L’aube du crowdlending

Une antienne résonne dans les milieux économiques, français notamment : un sévère credit crunch, rejeton de la crise financière, étranglerait les petites et moyennes entreprises (« PME« ), tout comme les entreprises de taille intermédiaire (« ETI« ), en les empêchant de trouver les financements dont elles ont besoin. Entendant répondre à cette préoccupation répandue plus qu’à un problème avéré, l’ordonnance n°2014-559 du 30 mai 2014 relatif au financement participatif (l' »Ordonnance« ) fait partie de l’arsenal législatif destiné à faire exploser ce plafond de verre préjudiciable à la croissance économique.


Technique de financement issue de l’économie 2.0, le financement participatif (ou crowdfunding) a pour principe de recueillir des fonds du public afin de financer un projet. Cette collecte se déroule via le site internet (aussi appelée plateforme) d’un intermédiaire, que l’Ordonnance, codifiée dans le Code monétaire et financier (« CMF« ), réglemente en le soumettant à des statuts nouveaux, dont celui d’intermédiaire en financement participatif (« IFP« ). Les IFP ont pour objet de « mettre en relation […] les porteurs d’un projet déterminé et les personnes finançant [le] projet« .

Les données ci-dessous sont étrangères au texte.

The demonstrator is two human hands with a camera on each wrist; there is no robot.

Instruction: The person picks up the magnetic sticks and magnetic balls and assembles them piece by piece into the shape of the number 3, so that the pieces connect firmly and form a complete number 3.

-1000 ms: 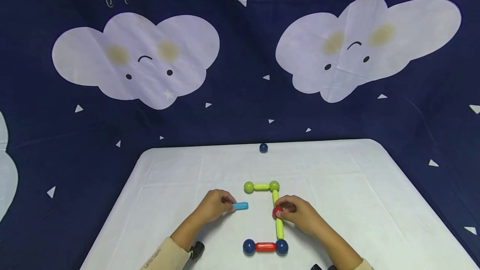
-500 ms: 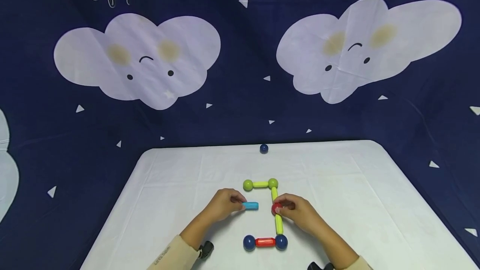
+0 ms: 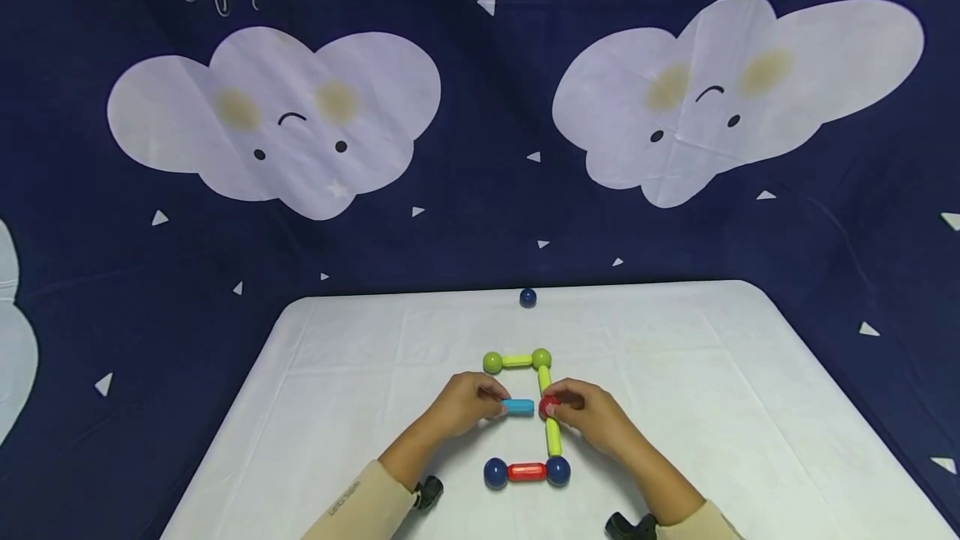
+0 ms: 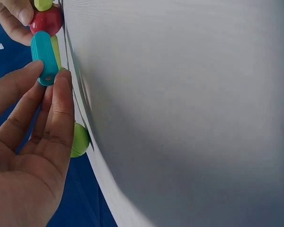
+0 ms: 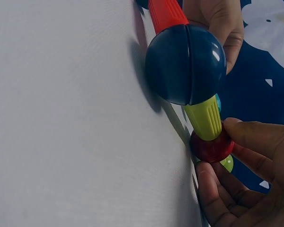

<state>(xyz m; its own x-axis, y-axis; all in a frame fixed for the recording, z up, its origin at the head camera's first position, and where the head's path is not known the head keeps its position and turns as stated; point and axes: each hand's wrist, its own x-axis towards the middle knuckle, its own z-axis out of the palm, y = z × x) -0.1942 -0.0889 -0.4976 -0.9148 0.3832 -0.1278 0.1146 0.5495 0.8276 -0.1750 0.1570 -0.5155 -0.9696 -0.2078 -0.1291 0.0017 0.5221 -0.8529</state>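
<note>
My left hand [image 3: 467, 407] pinches a short light-blue rod [image 3: 519, 407] between thumb and fingertips. The rod's free end points right, close to a red ball [image 3: 549, 407]. That red ball is held by the thumb and fingers of my right hand [image 3: 592, 413]. It joins two yellow-green rods, the nearer one [image 3: 553, 438] running down to a dark-blue ball [image 3: 558, 471]. From there a red rod [image 3: 527, 472] leads left to another dark-blue ball [image 3: 496, 473]. At the far end, green balls [image 3: 542, 358] sit on both ends of a yellow-green rod [image 3: 517, 361].
A single dark-blue ball [image 3: 528, 297] lies at the far edge of the white table [image 3: 360, 340]. Behind it hangs a navy cloth [image 3: 480, 107] with cloud prints. Black wrist cameras [image 3: 429, 492] are strapped below both hands.
My left hand has carried the light-blue rod right, up toward the red ball. My right hand keeps its hold, and the joined rods and balls have shifted slightly away and to the left.
</note>
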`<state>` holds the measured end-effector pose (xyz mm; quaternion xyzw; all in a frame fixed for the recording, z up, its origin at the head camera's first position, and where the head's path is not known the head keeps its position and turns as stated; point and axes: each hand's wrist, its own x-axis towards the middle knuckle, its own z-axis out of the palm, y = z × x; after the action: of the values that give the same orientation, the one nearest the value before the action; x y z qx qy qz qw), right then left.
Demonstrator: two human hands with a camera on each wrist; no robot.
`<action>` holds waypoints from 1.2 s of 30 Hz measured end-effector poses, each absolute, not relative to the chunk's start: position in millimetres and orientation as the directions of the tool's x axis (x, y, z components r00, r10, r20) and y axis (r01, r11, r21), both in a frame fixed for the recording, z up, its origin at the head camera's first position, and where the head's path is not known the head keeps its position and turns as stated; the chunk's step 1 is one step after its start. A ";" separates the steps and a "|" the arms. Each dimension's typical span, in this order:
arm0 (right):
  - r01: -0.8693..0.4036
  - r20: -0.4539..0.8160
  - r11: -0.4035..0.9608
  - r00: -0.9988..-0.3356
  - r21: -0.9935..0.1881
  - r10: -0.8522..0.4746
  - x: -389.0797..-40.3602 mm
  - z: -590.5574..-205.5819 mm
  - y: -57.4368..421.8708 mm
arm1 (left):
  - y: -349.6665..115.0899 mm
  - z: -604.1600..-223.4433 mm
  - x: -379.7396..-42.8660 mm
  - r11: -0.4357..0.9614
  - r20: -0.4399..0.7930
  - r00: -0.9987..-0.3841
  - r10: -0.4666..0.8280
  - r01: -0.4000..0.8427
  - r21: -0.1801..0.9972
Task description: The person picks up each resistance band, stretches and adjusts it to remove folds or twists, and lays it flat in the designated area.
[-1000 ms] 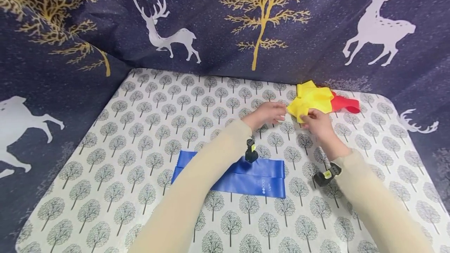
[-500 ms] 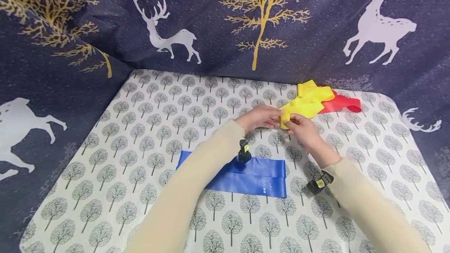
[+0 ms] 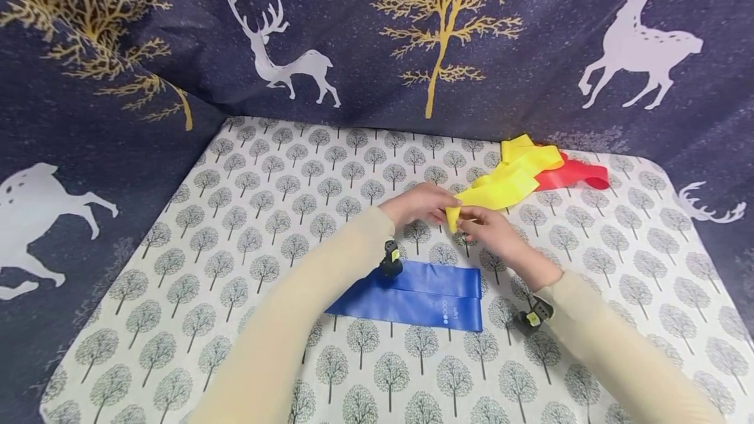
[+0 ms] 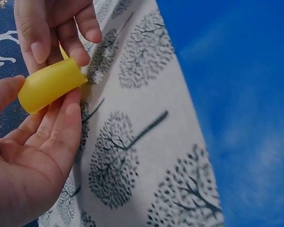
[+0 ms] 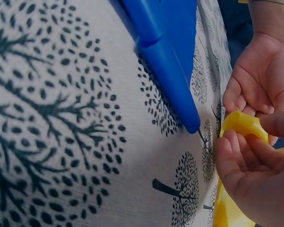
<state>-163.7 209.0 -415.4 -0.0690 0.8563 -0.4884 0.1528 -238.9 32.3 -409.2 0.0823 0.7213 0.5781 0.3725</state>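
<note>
The held band (image 3: 506, 182) is yellow, the tablecloth (image 3: 188, 267) tree-patterned white.

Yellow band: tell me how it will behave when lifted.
The yellow band is probably floppy, since its end curls over in the left hand. It looks thin, so it is likely light for its size. Lifting it might disturb the red band, which it overlaps in the head view.

We see left hand (image 3: 417, 205) and right hand (image 3: 496, 233) pinching near end of yellow band (image 3: 509, 182), which trails back, overlapping red band (image 3: 571, 174). Nearer us, blue band (image 3: 436, 293) on tree-print table (image 3: 182, 339), partly hidden behind left sleeve (image 3: 294, 306). Deer-print cloth (image 3: 365, 90) beyond.
</note>
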 end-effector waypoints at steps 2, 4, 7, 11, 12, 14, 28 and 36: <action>0.037 -0.206 0.517 -0.939 -0.855 -0.274 -163.6 -416.1 208.7 | 29.7 -410.8 -237.8 0.321 -0.448 -0.711 0.543 -0.318 0.892; 0.036 -0.209 0.517 -0.937 -0.855 -0.281 -163.4 -415.5 208.5 | 26.8 -411.5 -237.2 0.325 -0.449 -0.720 0.529 -0.317 0.891; 0.046 -0.217 0.526 -0.938 -0.849 -0.269 -163.7 -413.9 209.1 | 22.0 -412.6 -237.8 0.330 -0.443 -0.739 0.508 -0.308 0.892; 0.089 -0.244 0.524 -0.941 -0.847 -0.233 -163.6 -409.3 211.8 | 14.5 -411.9 -240.4 0.349 -0.443 -0.755 0.483 -0.298 0.889; 0.098 -0.247 0.514 -0.941 -0.852 -0.230 -163.6 -407.9 213.2 | 12.3 -411.5 -241.1 0.355 -0.446 -0.756 0.480 -0.297 0.886; 0.087 -0.232 0.512 -0.946 -0.854 -0.225 -164.0 -404.5 216.9 | 7.3 -410.0 -242.3 0.380 -0.449 -0.757 0.475 -0.284 0.881; 0.048 -0.160 0.709 -0.983 -0.704 -0.092 -190.1 -390.8 250.3 | -46.7 -398.9 -242.2 0.574 -0.472 -0.731 0.492 -0.135 0.808; 0.090 -0.226 0.752 -0.971 -0.653 -0.080 -201.4 -391.5 261.9 | -74.3 -395.9 -242.7 0.595 -0.461 -0.734 0.499 -0.097 0.798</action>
<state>-201.4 261.9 -391.5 0.0027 0.9281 -0.3522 0.1204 -242.7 -74.3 -395.9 0.1219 0.8244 0.4329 0.3437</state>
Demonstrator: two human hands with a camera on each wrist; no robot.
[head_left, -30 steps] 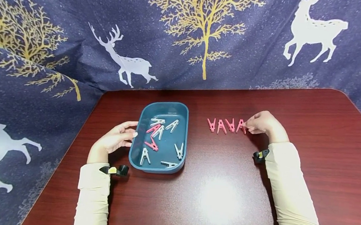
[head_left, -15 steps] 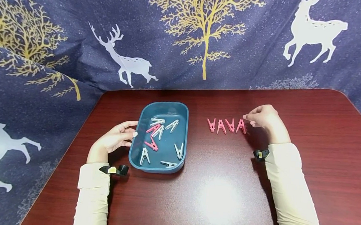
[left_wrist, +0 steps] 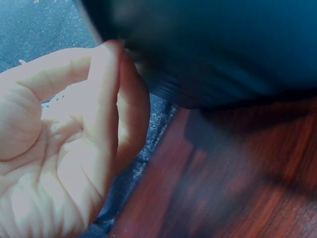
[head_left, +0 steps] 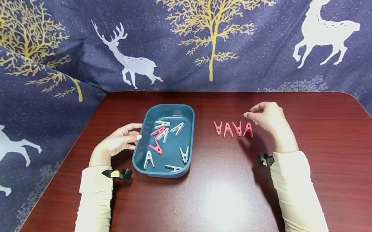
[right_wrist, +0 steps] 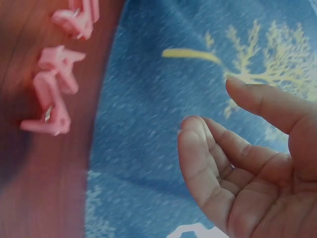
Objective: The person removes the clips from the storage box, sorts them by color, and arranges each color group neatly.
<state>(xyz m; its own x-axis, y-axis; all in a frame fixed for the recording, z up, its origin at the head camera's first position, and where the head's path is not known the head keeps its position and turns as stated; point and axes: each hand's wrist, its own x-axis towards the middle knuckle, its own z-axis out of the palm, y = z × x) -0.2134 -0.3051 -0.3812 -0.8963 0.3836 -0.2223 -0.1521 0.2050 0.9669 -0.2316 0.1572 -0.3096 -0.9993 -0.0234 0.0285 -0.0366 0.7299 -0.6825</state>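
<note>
My left hand (head_left: 118, 142) holds the left side of a blue plastic bin (head_left: 189, 121) in the head view, thumb tip over its rim. In the left wrist view the fingers (left_wrist: 104, 99) meet the bin's dark wall (left_wrist: 213, 54). Loose inside lie white clothespins (head_left: 149, 160) and two pink clothespins (head_left: 156, 149). To the bin's right, several pink clothespins (head_left: 228, 130) form a row on the table. My right hand (head_left: 269, 117) hovers just above and behind the row's right end. Its thumb and fingers (right_wrist: 198, 148) stand apart, with nothing between them in the right wrist view.
The dark red wooden table (head_left: 196, 214) carries a bright glare patch near its front. Behind it hangs a blue cloth (head_left: 246, 43) printed with deer and trees. A black strap (head_left: 266, 160) with a camera sits on each wrist.
My right hand has let go of the rightmost pink clothespin in the row and lifted away, up and slightly left. The left hand and the bin have stayed in place.
</note>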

L’Ordonnance a consacré les trois avatars du crowdfunding : le financement par le don avec contrepartie, le financement par la souscription en capital (ou crowdequity) et le financement participatif sous forme de prêt (ou crowdlending). Ce dernier, qui attire tout particulièrement notre attention et est réservé aux IFP, constitue une exception nouvelle au monopole bancaire (article L. 511-6 7° du CMF). Cette dérogation est assortie de conditions strictes : elle ne bénéficie qu’à des prêts faits par des personnes physiques agissant à des fins non professionnelles ou commerciales à des personnes morales, à des personnes physiques agissant à des fins professionnelles ou souhaitant financer une formation et, si le prêt est stipulé sans intérêt, à des personnes physiques n’agissant pas pour des besoins professionnels. Par ailleurs, conformément à l’article D. 548-1 du CMF, le prêt consenti par chaque crowdlender est plafonné quant à son montant (1.000 euros pour un prêt avec intérêt, ou 4.000 euros pour un prêt sans intérêt) et sa durée (sept ans). Son taux est nécessairement fixe et ne peut excéder celui de l’usure. Enfin, un porteur de projet ne peut emprunter, pour un même projet, plus d’un million d’euros.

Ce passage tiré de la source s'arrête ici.